After decades of explosive growth, the cost of health care has climbed at a snail’s pace over the past three years. As the White House boasted this week, per-capita medical spending is now rising at just a third the rate the country has seen for the past half century.

Unfortunately, we're still overpaying wildly for most medical products and procedures. The latest international cost comparisons, released last week by the International Federation of Health Plans, highlight an array of dramatic disparities. 

A one-day hospital stay averaged $4,293 in the United States last year, according to the federation’s 2013 Comparative Price Report. That’s nine times more than hospitals charge in Spain, and three times the Australian rate.

The report reveals similar price disparities for a range of common medical procedures, from childbirth to hip replacement, and for drugs aimed at everything from heartburn to cancer.

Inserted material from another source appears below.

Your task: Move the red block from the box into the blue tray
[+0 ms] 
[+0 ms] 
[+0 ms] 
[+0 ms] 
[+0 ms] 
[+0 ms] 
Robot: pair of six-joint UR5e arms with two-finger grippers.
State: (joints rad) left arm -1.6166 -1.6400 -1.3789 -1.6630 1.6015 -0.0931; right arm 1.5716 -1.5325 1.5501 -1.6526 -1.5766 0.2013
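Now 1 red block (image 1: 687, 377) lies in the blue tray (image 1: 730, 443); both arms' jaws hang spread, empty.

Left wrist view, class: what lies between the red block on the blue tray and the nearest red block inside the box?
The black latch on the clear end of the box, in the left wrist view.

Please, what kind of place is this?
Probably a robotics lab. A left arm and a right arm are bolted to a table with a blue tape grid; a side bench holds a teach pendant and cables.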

• The average MRI scan cost eight times more in the United States than in Switzerland ($1,145 versus $138).

• Americans paid nine times more than Canadians ($896 versus $97) for an abdominal CT scan.

• A bypass operation cost nearly five times more in the U.S. than in the Netherlands ($75,345 versus $15,742).

• The antidepressant Cymbalta cost four times more here than in England ($194 versus $46).

• Americans paid six times more than New Zealanders for the cancer drug Gleevec ($6,214 versus $989).

This might all make sense if Americans were getting higher-quality treatments or superior outcomes -- but we’re not. “The price variations bear no relation to health outcomes,” said Tom Sackville, IPHP’s chief executive. “They merely demonstrate the relative ability of providers to profiteer at the expense of patients.”

Other developed countries regulate medical costs, and most governments pay centrally for health care. As a result, they can force suppliers to negotiate fair prices. America’s free-market religion may foster more innovation, but it lets sellers set prices that buyers can’t refuse. (Congress has expressly barred the federal government from negotiating drug prices with manufacturers.)

“The rest of us benefit from your excessive spending,” added Sackville, who served as a UK health minister under Prime Minister John Major, “but it’s unsustainable for you to carry on this way."